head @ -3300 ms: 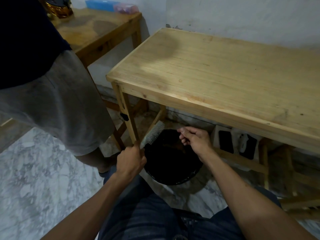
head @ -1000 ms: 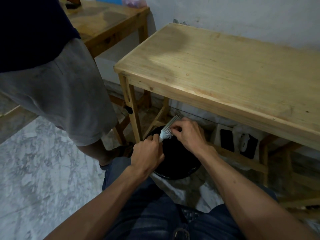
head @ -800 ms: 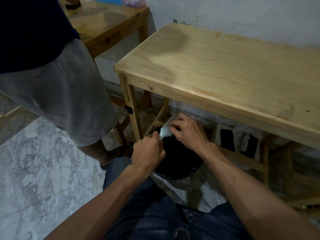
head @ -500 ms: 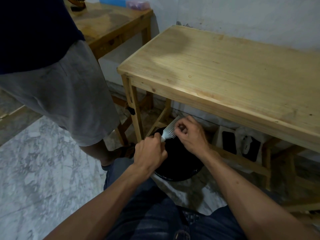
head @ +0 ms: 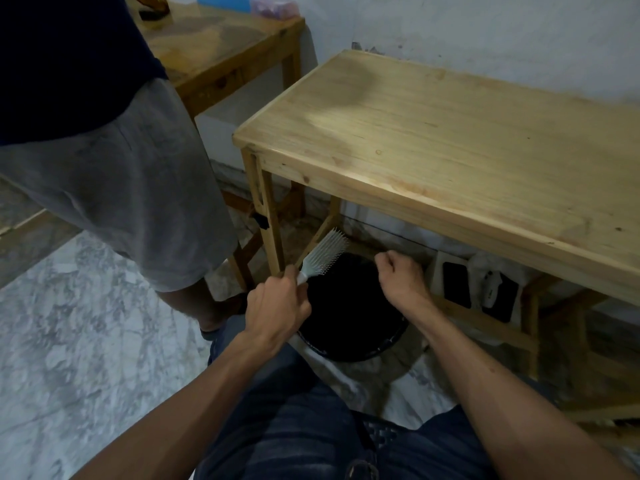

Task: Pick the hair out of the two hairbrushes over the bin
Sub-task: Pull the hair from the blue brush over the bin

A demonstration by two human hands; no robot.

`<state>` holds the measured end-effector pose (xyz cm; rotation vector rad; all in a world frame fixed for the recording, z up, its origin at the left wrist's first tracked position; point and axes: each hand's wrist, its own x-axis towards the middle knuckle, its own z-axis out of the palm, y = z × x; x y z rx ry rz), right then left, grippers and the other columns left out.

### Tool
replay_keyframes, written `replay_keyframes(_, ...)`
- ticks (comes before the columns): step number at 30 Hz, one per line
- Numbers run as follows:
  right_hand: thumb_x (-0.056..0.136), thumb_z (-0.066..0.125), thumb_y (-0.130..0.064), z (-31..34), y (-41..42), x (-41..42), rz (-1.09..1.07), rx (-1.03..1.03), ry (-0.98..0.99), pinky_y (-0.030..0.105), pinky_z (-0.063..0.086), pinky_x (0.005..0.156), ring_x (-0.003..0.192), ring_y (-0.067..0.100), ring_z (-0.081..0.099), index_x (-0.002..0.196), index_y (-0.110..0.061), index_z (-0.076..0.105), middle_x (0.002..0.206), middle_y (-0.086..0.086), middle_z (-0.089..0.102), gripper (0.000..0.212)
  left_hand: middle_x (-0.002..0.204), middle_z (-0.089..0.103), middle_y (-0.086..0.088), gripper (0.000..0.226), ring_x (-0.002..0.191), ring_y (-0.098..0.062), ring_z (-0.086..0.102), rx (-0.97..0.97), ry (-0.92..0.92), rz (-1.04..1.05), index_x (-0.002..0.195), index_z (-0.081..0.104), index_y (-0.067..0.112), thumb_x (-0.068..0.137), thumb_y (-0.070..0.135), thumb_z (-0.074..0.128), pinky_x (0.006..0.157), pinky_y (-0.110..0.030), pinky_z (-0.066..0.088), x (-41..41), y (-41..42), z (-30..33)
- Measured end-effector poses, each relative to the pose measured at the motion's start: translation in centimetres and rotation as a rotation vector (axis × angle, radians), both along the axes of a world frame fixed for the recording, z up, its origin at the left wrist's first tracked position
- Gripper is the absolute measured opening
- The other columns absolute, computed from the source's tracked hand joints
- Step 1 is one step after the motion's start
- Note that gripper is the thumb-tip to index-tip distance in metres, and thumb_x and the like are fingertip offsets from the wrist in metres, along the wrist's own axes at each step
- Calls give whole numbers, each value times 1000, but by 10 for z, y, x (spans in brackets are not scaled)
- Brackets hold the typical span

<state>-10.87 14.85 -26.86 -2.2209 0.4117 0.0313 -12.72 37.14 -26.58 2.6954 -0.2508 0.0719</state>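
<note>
My left hand (head: pixel 277 308) grips the handle of a pale grey hairbrush (head: pixel 325 252), held tilted up to the right with its bristles facing right over the black bin (head: pixel 349 351) on the floor. My right hand (head: pixel 401 275) hovers over the bin a short way right of the brush, fingers curled and pinched together; whether it holds hair is too small to see. Only one brush is in view.
A light wooden table (head: pixel 450 140) stands over the far side of the bin, its leg (head: pixel 268 216) just left of the brush. A person in grey shorts (head: pixel 114 188) stands at the left. A second wooden table (head: pixel 221 50) is behind. Dark items (head: pixel 478 289) lie under the table.
My right hand has pulled away to the right from the bristles it was pinching. The brush head is now uncovered and stays over the bin.
</note>
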Motion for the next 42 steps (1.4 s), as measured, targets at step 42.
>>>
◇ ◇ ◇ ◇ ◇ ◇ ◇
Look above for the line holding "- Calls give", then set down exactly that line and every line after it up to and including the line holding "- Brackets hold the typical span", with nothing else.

- Calls give whole numbers, each value times 1000, but by 10 for z, y, x (spans in brackets are not scaled)
- Brackets hold the typical span

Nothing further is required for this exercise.